▶ _Description of the task_: All lines from the one containing "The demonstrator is" to the final line of the material should be retyped exactly. Nothing else belongs in the response.
----------------------------------------
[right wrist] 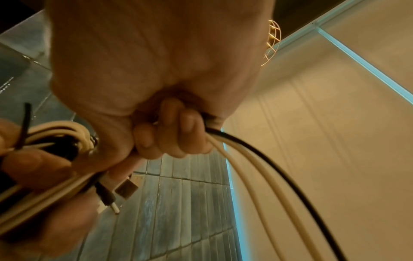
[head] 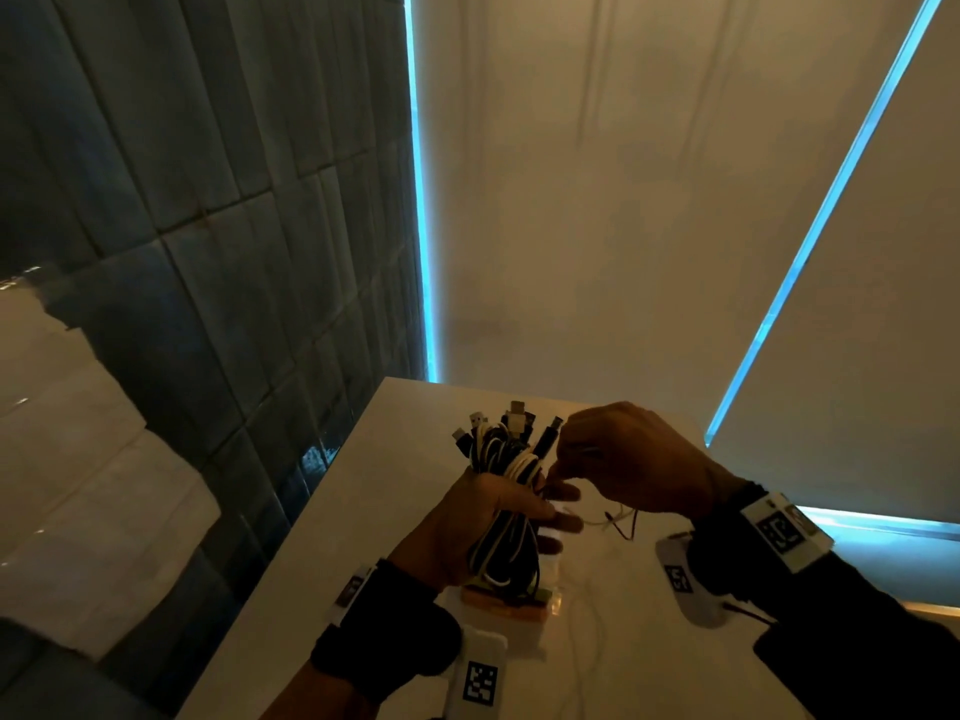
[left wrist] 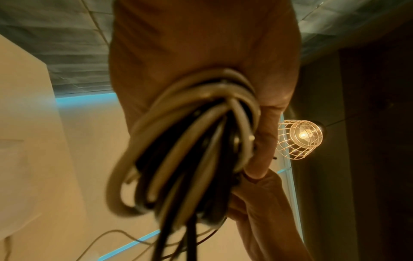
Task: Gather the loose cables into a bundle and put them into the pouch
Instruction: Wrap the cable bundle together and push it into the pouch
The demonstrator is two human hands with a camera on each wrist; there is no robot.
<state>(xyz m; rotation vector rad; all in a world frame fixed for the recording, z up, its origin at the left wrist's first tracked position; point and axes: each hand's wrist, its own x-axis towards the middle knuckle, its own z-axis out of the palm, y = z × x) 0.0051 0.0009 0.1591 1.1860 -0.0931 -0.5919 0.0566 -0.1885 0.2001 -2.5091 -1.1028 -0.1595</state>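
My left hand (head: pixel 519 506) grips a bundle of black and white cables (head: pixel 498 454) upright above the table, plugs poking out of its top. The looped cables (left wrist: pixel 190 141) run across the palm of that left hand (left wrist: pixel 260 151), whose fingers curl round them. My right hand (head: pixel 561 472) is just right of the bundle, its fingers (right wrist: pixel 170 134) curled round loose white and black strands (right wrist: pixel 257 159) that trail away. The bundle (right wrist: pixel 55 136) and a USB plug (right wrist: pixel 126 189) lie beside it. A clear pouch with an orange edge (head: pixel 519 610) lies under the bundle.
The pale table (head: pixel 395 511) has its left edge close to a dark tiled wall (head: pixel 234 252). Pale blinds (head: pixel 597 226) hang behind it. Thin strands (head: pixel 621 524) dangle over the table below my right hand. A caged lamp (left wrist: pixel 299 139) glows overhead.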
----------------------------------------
▶ _Answer for this exercise_:
The demonstrator is two human hands with a camera on each wrist; there is no robot.
<state>(xyz m; rotation vector rad; all in a world frame fixed for the recording, z up, its origin at the left wrist's first tracked position; point and axes: each hand's wrist, its own x-axis towards the middle knuckle, its own z-axis out of the palm, y = z × x) 0.0051 0.0009 0.1591 1.1860 -0.0931 -0.5919 0.0566 -0.1885 0.2001 -2.5091 -1.1028 -0.1595</state>
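My left hand (head: pixel 519 506) grips a bundle of black and white cables (head: pixel 498 454) upright above the table, plugs poking out of its top. The looped cables (left wrist: pixel 190 141) run across the palm of that left hand (left wrist: pixel 260 151), whose fingers curl round them. My right hand (head: pixel 561 472) is just right of the bundle, its fingers (right wrist: pixel 170 134) curled round loose white and black strands (right wrist: pixel 257 159) that trail away. The bundle (right wrist: pixel 55 136) and a USB plug (right wrist: pixel 126 189) lie beside it. A clear pouch with an orange edge (head: pixel 519 610) lies under the bundle.
The pale table (head: pixel 395 511) has its left edge close to a dark tiled wall (head: pixel 234 252). Pale blinds (head: pixel 597 226) hang behind it. Thin strands (head: pixel 621 524) dangle over the table below my right hand. A caged lamp (left wrist: pixel 299 139) glows overhead.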

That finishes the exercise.